(Task directions):
Without including any pictures, reproduce the full listing exactly.

(Data shown):

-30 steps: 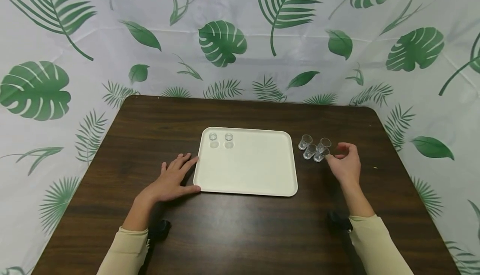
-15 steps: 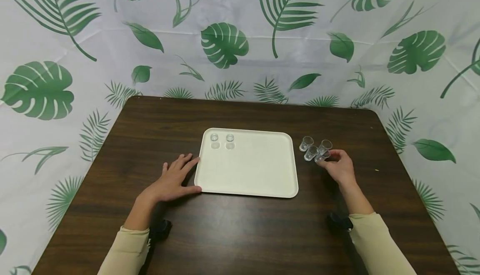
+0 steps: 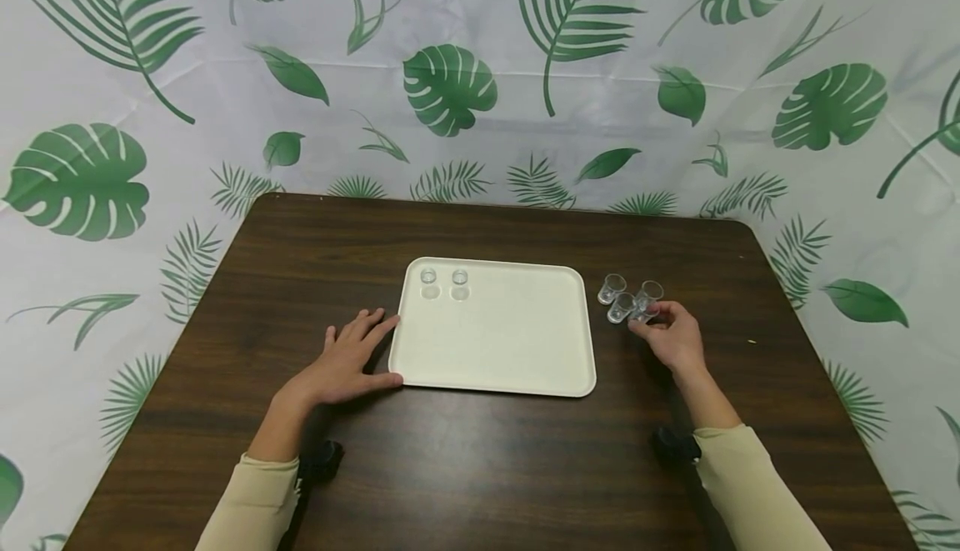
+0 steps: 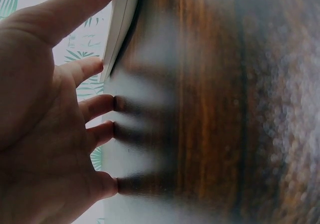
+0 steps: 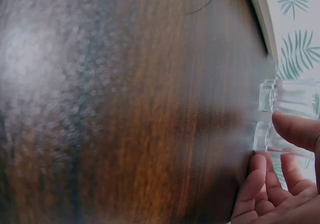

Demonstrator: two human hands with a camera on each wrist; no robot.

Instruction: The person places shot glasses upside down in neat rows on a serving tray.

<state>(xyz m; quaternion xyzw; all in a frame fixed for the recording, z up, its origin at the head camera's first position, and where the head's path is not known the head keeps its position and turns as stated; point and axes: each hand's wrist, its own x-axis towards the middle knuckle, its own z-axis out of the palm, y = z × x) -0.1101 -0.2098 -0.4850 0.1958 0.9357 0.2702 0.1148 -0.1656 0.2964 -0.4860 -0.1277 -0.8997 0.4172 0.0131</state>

(Output of the task):
-30 steps: 
-15 steps: 
+0 steps: 
+0 steps: 
+0 steps: 

Demonstrator: two human hands with a camera on each wrist; no robot.

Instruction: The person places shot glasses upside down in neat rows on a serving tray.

<state>(xyz m; quaternion xyzw; all in a frame fixed for the recording, z up, its origin at the head camera's first position, and where the head's path is not known the head keeps its position and turns as stated; point and axes: each hand's wrist, its own x-axis towards the middle knuckle, its own z-axis out of the palm, y = z × x) -0.1101 -0.2098 -0.4850 0.1958 0.9357 0.2702 0.1148 -0.1656 0.2964 -0.4860 -0.1277 -0.8997 0.4172 0.0131</state>

Nothing remains to be added to the answer.